What is needed is a verbatim copy of every record below, with the pictures left out.

Stored data

_ _ _

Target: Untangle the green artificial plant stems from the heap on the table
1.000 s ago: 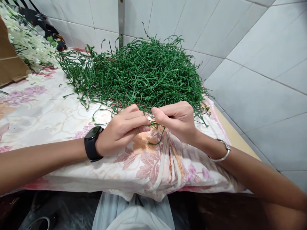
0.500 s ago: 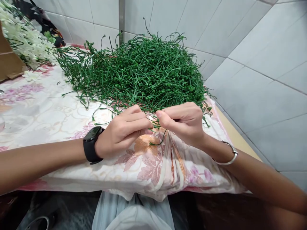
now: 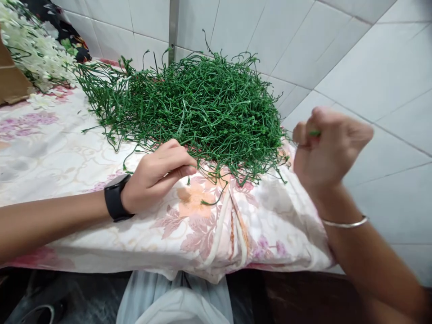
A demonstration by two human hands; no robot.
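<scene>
A tangled heap of thin green artificial flower stems lies on the flowered tablecloth. At its near edge my left hand is closed in a pinch, thumb against forefinger. A small green tip shows just below these fingertips; whether they hold it I cannot tell. My right hand is raised to the right of the heap, blurred and closed in a fist. A bit of green stem shows between its fingers. One loose curved stem rests on the cloth between the hands, in front of the heap.
White artificial flowers are piled at the far left beside a brown cardboard piece. Tiled walls close off the back and right. The cloth is bunched into folds at the near edge, above my lap.
My right hand has pulled away from the left, up and to the right, carrying a bit of green stem. My left hand has shifted slightly left, still pinched.
</scene>
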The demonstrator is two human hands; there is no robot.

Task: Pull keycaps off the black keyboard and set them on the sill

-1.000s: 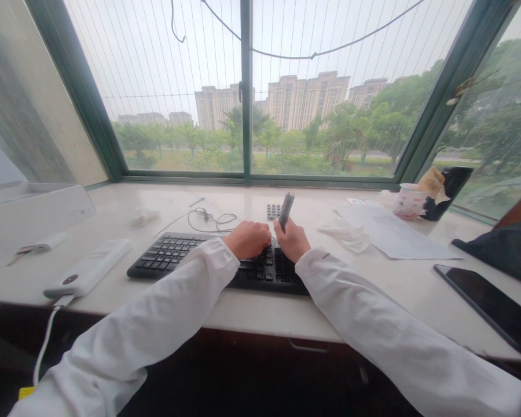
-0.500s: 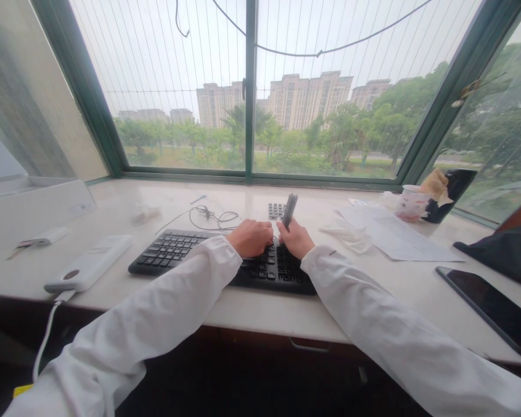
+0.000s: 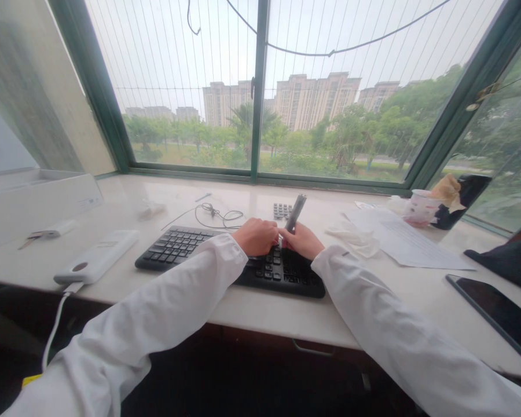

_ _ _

__WRITTEN REPLY__
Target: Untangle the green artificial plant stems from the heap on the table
1.000 s ago: 
0.500 s ago: 
now: 
A demonstration by two human hands; no robot.
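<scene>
A tangled heap of thin green artificial flower stems lies on the flowered tablecloth. At its near edge my left hand is closed in a pinch, thumb against forefinger. A small green tip shows just below these fingertips; whether they hold it I cannot tell. My right hand is raised to the right of the heap, blurred and closed in a fist. A bit of green stem shows between its fingers. One loose curved stem rests on the cloth between the hands, in front of the heap.
White artificial flowers are piled at the far left beside a brown cardboard piece. Tiled walls close off the back and right. The cloth is bunched into folds at the near edge, above my lap.
My right hand has pulled away from the left, up and to the right, carrying a bit of green stem. My left hand has shifted slightly left, still pinched.
</scene>
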The demonstrator is two human hands; there is no robot.

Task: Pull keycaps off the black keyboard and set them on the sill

-1.000s: 
-0.500s: 
+0.000s: 

What was asked now has a complete answer.